• Task goal: Among the lines below, keep only those from the one containing "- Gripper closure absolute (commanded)" through the one containing "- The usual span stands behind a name", and reproduce them exactly.

• Source material:
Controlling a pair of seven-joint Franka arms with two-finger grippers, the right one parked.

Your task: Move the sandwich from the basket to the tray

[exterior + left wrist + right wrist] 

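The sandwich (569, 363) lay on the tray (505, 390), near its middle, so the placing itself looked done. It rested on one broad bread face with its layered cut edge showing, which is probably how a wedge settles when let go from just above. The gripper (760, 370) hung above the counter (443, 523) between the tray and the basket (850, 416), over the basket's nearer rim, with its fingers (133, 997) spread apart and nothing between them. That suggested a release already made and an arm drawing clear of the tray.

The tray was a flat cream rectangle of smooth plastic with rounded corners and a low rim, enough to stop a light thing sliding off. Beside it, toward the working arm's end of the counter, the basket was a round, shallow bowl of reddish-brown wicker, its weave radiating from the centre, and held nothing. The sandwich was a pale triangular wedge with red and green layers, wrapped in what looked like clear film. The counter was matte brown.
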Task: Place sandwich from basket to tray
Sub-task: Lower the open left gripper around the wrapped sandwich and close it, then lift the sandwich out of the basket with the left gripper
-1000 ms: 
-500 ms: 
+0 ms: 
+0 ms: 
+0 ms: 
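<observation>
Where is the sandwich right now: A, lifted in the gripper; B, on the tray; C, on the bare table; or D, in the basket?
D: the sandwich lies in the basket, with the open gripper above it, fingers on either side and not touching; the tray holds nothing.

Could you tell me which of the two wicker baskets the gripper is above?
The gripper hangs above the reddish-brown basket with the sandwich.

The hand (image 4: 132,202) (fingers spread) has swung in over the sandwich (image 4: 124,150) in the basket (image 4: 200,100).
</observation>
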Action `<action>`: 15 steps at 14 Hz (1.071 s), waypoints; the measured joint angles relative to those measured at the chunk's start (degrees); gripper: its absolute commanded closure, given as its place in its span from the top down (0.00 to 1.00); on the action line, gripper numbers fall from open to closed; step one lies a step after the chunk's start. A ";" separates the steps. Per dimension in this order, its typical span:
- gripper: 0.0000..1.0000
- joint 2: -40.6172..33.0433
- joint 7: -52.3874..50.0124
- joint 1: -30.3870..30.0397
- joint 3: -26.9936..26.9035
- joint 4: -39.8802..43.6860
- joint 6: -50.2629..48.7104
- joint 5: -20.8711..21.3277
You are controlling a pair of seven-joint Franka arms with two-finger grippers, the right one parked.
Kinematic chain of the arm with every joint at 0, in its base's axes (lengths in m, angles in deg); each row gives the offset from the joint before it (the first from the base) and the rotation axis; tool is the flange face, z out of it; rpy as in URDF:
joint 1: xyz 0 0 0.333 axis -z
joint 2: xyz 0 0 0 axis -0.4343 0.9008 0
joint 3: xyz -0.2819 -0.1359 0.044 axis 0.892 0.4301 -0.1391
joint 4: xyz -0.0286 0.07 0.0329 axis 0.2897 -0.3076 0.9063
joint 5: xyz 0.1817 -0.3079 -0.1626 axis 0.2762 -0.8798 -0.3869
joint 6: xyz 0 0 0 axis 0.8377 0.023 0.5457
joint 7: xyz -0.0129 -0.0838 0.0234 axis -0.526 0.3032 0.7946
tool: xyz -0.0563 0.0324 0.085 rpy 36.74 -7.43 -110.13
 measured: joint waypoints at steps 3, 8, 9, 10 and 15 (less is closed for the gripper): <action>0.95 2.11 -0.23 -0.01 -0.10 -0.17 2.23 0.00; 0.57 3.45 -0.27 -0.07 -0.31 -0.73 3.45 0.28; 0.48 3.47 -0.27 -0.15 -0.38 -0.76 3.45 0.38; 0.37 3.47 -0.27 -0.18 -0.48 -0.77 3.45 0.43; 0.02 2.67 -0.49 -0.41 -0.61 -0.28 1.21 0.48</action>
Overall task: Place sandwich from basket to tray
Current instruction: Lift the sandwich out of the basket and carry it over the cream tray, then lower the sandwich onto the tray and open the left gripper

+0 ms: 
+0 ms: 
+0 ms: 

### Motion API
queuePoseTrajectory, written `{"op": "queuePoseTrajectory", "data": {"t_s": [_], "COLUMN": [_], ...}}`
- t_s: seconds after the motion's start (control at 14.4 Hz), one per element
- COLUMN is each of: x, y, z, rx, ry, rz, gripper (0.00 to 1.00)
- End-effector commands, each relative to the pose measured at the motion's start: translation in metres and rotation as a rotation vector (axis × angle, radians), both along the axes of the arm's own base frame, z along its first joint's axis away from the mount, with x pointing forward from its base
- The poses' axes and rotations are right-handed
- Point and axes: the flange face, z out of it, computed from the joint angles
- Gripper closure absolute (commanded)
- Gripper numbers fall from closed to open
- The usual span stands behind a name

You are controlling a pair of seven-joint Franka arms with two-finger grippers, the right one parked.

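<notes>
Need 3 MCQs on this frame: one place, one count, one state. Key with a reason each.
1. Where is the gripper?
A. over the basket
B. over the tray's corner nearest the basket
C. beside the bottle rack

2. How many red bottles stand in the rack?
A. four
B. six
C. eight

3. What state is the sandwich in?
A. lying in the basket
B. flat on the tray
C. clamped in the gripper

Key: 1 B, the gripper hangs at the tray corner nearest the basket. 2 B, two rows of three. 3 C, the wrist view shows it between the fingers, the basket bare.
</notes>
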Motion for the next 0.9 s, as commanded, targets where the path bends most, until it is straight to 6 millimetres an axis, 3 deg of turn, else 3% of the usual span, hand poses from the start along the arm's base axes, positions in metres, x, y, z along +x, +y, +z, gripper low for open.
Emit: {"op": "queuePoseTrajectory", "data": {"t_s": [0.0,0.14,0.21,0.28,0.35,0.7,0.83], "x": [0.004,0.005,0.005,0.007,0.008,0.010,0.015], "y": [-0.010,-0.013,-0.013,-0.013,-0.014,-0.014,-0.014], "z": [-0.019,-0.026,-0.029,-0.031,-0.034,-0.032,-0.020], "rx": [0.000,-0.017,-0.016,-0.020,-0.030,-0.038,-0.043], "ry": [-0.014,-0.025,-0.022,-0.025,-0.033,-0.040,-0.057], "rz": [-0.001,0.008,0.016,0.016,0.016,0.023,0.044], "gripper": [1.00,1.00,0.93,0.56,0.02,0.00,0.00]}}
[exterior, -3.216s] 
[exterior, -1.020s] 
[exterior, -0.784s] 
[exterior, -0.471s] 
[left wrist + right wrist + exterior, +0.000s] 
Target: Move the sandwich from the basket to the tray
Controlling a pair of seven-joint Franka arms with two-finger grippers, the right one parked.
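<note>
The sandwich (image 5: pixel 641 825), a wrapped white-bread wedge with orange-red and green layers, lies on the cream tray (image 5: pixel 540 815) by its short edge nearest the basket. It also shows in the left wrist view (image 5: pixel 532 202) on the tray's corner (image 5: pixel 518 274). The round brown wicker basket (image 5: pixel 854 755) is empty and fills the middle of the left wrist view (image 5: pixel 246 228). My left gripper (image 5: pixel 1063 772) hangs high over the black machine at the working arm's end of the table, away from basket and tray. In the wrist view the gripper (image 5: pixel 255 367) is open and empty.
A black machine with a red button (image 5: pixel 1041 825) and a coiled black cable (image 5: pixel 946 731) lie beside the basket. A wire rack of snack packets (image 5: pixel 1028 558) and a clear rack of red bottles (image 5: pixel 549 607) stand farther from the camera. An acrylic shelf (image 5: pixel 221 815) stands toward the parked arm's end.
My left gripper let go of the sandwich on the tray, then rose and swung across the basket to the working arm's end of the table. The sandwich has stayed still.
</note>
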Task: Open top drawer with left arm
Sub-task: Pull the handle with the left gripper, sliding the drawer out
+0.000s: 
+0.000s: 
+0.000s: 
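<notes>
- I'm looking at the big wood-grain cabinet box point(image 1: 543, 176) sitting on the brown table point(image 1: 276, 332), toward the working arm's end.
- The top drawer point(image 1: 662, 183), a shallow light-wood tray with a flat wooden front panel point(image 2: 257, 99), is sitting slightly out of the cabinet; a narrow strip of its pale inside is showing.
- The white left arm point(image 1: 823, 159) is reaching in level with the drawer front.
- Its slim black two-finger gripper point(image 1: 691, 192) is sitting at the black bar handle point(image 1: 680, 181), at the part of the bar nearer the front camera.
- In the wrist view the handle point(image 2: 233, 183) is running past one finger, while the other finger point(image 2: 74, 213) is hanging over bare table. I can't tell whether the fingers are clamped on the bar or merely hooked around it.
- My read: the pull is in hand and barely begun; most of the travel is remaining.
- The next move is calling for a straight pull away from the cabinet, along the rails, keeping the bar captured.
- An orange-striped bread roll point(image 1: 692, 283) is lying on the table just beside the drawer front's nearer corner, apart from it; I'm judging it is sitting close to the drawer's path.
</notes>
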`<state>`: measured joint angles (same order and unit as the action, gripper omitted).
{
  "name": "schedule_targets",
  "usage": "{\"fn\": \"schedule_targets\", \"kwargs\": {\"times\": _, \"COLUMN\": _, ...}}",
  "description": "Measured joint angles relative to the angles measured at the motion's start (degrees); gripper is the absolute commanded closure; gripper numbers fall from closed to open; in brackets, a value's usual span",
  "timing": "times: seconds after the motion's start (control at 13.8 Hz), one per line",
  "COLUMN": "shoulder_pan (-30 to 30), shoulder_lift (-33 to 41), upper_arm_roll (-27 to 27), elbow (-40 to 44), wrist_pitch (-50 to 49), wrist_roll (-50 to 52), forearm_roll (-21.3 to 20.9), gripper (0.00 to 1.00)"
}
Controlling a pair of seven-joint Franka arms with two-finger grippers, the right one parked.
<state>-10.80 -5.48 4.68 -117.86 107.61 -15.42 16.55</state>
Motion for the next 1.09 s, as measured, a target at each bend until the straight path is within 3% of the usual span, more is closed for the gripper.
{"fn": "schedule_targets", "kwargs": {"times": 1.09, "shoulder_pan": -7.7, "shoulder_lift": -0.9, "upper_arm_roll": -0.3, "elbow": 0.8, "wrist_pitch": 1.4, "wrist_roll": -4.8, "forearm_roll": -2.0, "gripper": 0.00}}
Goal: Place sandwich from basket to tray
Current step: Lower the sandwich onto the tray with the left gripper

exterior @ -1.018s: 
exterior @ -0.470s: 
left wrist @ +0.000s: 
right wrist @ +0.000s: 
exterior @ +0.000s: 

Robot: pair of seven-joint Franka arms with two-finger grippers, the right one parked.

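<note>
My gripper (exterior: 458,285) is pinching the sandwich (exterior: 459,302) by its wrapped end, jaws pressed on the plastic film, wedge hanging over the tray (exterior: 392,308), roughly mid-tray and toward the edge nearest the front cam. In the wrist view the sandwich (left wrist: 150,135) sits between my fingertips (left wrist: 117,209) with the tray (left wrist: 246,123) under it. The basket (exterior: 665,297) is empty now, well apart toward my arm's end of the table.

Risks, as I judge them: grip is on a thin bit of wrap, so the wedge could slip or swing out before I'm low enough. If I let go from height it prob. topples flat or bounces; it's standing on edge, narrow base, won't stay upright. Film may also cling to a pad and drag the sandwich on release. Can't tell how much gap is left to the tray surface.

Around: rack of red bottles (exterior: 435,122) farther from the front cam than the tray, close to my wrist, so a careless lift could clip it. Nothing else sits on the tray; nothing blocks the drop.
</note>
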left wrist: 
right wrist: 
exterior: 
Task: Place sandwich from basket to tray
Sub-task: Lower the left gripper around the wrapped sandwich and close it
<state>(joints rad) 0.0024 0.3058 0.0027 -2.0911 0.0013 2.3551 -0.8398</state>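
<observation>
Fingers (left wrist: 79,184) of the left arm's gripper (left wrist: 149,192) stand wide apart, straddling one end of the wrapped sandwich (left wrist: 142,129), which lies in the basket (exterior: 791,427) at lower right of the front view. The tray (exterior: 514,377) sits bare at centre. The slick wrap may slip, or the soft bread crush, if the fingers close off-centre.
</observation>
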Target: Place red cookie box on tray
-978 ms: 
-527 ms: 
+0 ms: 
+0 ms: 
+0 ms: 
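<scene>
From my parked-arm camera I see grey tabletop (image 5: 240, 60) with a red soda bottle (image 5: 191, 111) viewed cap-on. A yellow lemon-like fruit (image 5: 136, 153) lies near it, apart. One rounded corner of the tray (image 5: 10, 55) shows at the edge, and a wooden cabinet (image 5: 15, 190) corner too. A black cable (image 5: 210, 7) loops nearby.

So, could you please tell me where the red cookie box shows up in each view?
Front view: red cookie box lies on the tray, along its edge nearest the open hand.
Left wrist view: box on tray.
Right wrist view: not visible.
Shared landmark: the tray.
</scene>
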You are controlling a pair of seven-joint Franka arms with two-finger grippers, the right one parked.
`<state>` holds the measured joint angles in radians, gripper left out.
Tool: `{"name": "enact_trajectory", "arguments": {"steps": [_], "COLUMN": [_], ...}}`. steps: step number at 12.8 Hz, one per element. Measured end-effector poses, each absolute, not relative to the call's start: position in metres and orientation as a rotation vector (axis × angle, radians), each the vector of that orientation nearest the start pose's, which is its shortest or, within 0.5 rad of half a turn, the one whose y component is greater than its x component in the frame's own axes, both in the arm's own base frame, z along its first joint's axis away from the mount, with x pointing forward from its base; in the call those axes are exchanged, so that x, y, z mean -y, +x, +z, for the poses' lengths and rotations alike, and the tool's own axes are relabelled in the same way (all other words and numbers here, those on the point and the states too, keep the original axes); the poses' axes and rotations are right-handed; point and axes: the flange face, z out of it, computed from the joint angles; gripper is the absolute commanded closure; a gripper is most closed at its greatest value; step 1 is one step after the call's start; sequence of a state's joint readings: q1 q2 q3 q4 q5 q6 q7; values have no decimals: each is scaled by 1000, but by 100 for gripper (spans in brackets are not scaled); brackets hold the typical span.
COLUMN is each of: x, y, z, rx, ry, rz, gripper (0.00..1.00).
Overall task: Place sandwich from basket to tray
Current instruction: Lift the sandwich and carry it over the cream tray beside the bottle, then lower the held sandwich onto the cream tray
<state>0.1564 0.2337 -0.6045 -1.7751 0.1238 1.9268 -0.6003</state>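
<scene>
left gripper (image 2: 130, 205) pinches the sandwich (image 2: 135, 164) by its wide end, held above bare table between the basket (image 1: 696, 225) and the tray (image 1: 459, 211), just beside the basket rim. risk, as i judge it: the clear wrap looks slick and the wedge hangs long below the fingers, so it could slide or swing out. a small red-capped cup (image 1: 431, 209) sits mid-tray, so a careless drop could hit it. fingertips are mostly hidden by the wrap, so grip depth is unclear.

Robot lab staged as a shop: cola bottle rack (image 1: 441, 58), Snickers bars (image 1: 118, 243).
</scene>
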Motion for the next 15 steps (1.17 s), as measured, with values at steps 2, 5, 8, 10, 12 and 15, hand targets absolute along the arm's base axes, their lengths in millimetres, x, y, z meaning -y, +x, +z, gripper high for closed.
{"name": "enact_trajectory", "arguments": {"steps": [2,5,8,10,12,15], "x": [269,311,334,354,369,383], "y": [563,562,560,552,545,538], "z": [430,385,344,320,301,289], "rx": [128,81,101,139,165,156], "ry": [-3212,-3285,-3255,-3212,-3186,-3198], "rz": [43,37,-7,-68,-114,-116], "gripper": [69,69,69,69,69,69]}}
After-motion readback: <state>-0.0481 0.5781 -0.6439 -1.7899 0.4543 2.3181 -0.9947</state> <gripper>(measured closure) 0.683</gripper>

• The answer:
- Gripper closure absolute (commanded)
- Gripper numbers fall from closed to open
- The usual span stands behind a name

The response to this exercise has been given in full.